We asked him, clearly, to talk about his business. The one he was wearing on his shirt - Contour Property Solutions.

He admitted to not being a licensed builder but having two license holders for the company.

"I'm not going to tell you that.  You already know that information," he said. "Well that's something you need to talk about with my attorney. I don't have to disclose that to you. I don't have to have a license to own this company."

We don't think there's a license for Contour Properties.

"It doesn't have to be under Contour Properties.  It can be pulled by an individual," he claimed.

We called an expert who knows contractor law. Attorney Mark Frankel said he's wrong.

"The contract has to disclose who the licensee is and provide the license number," Frankel said.

The purpose of that is so that it's not a secret who is doing the job and so you can’t just have a willy-nilly bunch of licensees to plug into jobs.

"It can't be a subcontractor or somebody they hired for the job," Frankel said. "It has to be someone who’s employed by that company and an officer of the company."

Which is where licensed contractor Anthony Bellicore comes in.  Scott used him to pull permits on some of Contour's jobs.

"It was kind of personal when I left.

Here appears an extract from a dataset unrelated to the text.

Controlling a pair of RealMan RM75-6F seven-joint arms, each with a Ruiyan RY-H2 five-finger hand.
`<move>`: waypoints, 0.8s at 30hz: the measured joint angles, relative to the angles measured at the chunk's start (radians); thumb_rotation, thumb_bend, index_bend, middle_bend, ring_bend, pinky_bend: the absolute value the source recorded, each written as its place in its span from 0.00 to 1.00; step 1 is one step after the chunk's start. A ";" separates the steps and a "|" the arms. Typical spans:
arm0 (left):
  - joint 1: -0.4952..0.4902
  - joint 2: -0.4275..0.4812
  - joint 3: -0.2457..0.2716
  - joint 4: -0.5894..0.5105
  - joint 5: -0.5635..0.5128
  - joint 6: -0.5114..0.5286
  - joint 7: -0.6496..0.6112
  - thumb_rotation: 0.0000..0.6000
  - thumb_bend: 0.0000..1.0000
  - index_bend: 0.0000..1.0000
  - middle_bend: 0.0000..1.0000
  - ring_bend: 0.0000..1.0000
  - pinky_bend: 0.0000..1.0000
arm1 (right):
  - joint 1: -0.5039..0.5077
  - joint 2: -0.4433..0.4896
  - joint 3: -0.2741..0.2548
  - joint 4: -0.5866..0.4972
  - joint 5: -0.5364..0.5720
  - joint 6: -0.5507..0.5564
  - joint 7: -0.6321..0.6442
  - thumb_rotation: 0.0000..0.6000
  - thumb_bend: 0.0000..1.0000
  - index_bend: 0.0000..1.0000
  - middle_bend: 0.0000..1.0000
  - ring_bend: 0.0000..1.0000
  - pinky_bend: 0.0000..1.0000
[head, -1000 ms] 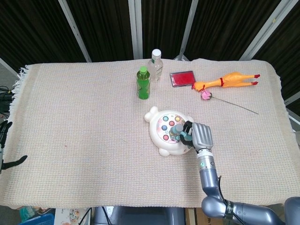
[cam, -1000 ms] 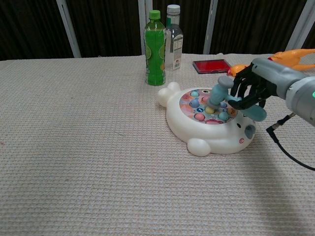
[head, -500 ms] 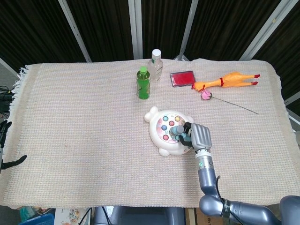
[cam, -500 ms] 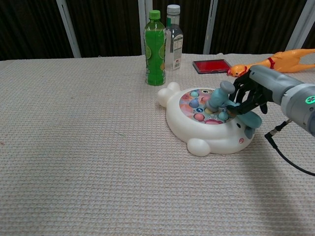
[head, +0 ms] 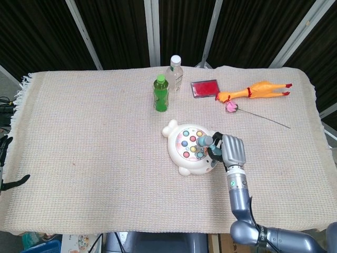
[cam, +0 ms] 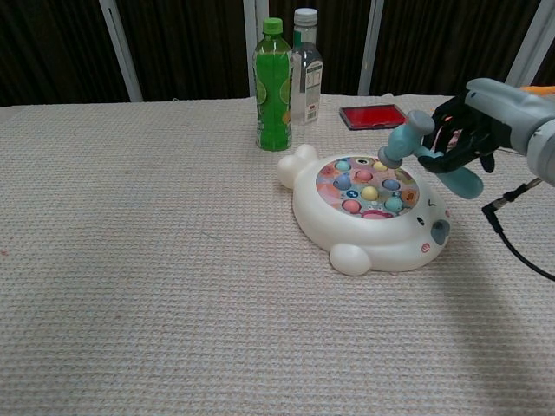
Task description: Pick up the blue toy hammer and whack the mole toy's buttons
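blue toy hammer [cam: 414,146] is hanging in the right hand [cam: 473,130], fingers wrapping its handle, the head hovering just above the near-hand edge of the mole toy [cam: 368,212] and clear of the buttons [cam: 370,192]. it's looking like light hollow plastic, stiff enough to tap but easy to twist in a loose grasp, so holding it mid-handle seems the safe bet. the wrist is sitting level, palm turning inward toward the toy, forearm reaching in from the robot's own side. the left hand isn't showing in either view. further out from the hand, the green bottle [cam: 272,85] and clear bottle [cam: 306,66] are standing side by side, with the red case [cam: 373,115] beyond the toy.
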State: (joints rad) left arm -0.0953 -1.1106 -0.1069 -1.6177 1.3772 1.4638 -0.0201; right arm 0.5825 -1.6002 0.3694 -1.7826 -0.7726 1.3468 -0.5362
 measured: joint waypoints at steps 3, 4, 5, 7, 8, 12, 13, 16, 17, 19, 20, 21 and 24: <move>0.001 -0.001 0.000 -0.001 0.000 0.003 0.003 1.00 0.00 0.00 0.00 0.00 0.00 | -0.021 0.035 -0.007 -0.015 -0.006 0.006 0.014 1.00 0.66 0.97 0.76 0.64 0.72; 0.001 -0.001 0.000 -0.002 0.000 0.003 0.003 1.00 0.00 0.00 0.00 0.00 0.00 | -0.029 0.046 -0.010 -0.018 -0.008 0.007 0.020 1.00 0.66 0.97 0.76 0.64 0.72; 0.001 -0.001 0.000 -0.002 0.001 0.004 0.004 1.00 0.00 0.00 0.00 0.00 0.00 | -0.036 0.056 -0.014 -0.020 -0.011 0.008 0.026 1.00 0.66 0.97 0.76 0.64 0.72; 0.001 -0.002 0.001 -0.003 0.002 0.004 0.007 1.00 0.00 0.00 0.00 0.00 0.00 | -0.055 0.079 -0.027 -0.020 -0.020 0.011 0.040 1.00 0.66 0.97 0.76 0.64 0.72; 0.002 -0.002 0.001 -0.003 0.002 0.005 0.008 1.00 0.00 0.00 0.00 0.00 0.00 | -0.063 0.089 -0.033 -0.018 -0.024 0.010 0.049 1.00 0.66 0.97 0.76 0.64 0.72; 0.002 -0.003 0.002 -0.005 0.005 0.007 0.013 1.00 0.00 0.00 0.00 0.00 0.00 | -0.108 0.132 -0.072 0.002 -0.046 0.000 0.106 1.00 0.66 0.97 0.76 0.64 0.72; 0.003 -0.004 0.003 -0.006 0.005 0.008 0.015 1.00 0.00 0.00 0.00 0.00 0.00 | -0.118 0.138 -0.083 0.011 -0.051 -0.004 0.118 1.00 0.66 0.97 0.76 0.64 0.72; 0.003 -0.005 0.004 -0.010 0.006 0.008 0.020 1.00 0.00 0.00 0.00 0.00 0.00 | -0.146 0.150 -0.116 0.048 -0.070 -0.018 0.158 1.00 0.66 0.96 0.76 0.64 0.72; 0.003 -0.005 0.004 -0.012 0.006 0.008 0.021 1.00 0.00 0.00 0.00 0.00 0.00 | -0.152 0.151 -0.124 0.060 -0.074 -0.023 0.169 1.00 0.66 0.96 0.76 0.64 0.72; 0.003 -0.005 0.005 -0.014 0.006 0.008 0.022 1.00 0.00 0.00 0.00 0.00 0.00 | -0.163 0.150 -0.138 0.092 -0.079 -0.034 0.187 1.00 0.66 0.96 0.76 0.64 0.72; 0.003 -0.005 0.006 -0.015 0.007 0.009 0.023 1.00 0.00 0.00 0.00 0.00 0.00 | -0.167 0.148 -0.144 0.107 -0.082 -0.040 0.192 1.00 0.66 0.96 0.76 0.64 0.72; 0.004 -0.005 0.006 -0.016 0.007 0.010 0.024 1.00 0.00 0.00 0.00 0.00 0.00 | -0.171 0.145 -0.151 0.129 -0.085 -0.047 0.199 1.00 0.66 0.96 0.76 0.64 0.72; 0.005 -0.006 0.006 -0.015 0.007 0.011 0.023 1.00 0.00 0.00 0.00 0.00 0.00 | -0.177 0.133 -0.162 0.184 -0.095 -0.063 0.215 1.00 0.66 0.96 0.76 0.63 0.72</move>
State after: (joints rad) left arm -0.0900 -1.1163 -0.1011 -1.6332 1.3840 1.4753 0.0030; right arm 0.4053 -1.4672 0.2072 -1.5983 -0.8678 1.2843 -0.3212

Some things were said so I just, I canceled all the permits, and went my way," Bellicore said.

He said he wasn't an officer of the company and was just a guy doing jobs for Brooks. We asked why Brooks doesn't get his own license but Bellicore said he didn't know that either.

Way worse than the licensing issues is the issue of the missing money Brooks admits he took from Dawn and her dad.

"Well he's gotta give them the $82,000 back," Frankel said. "And if he doesn't, the Builders Trust Fund Act says the money is in a trust and can only be used for that job, and if he spent it on other things, not only does the company owe them the money, but he personally owes them the money."

But remember, Brooks said he's going to pay them back. 

We asked him about the money and if he had it - but again, he referred us to his attorney, who, as expected, didn't want to talk.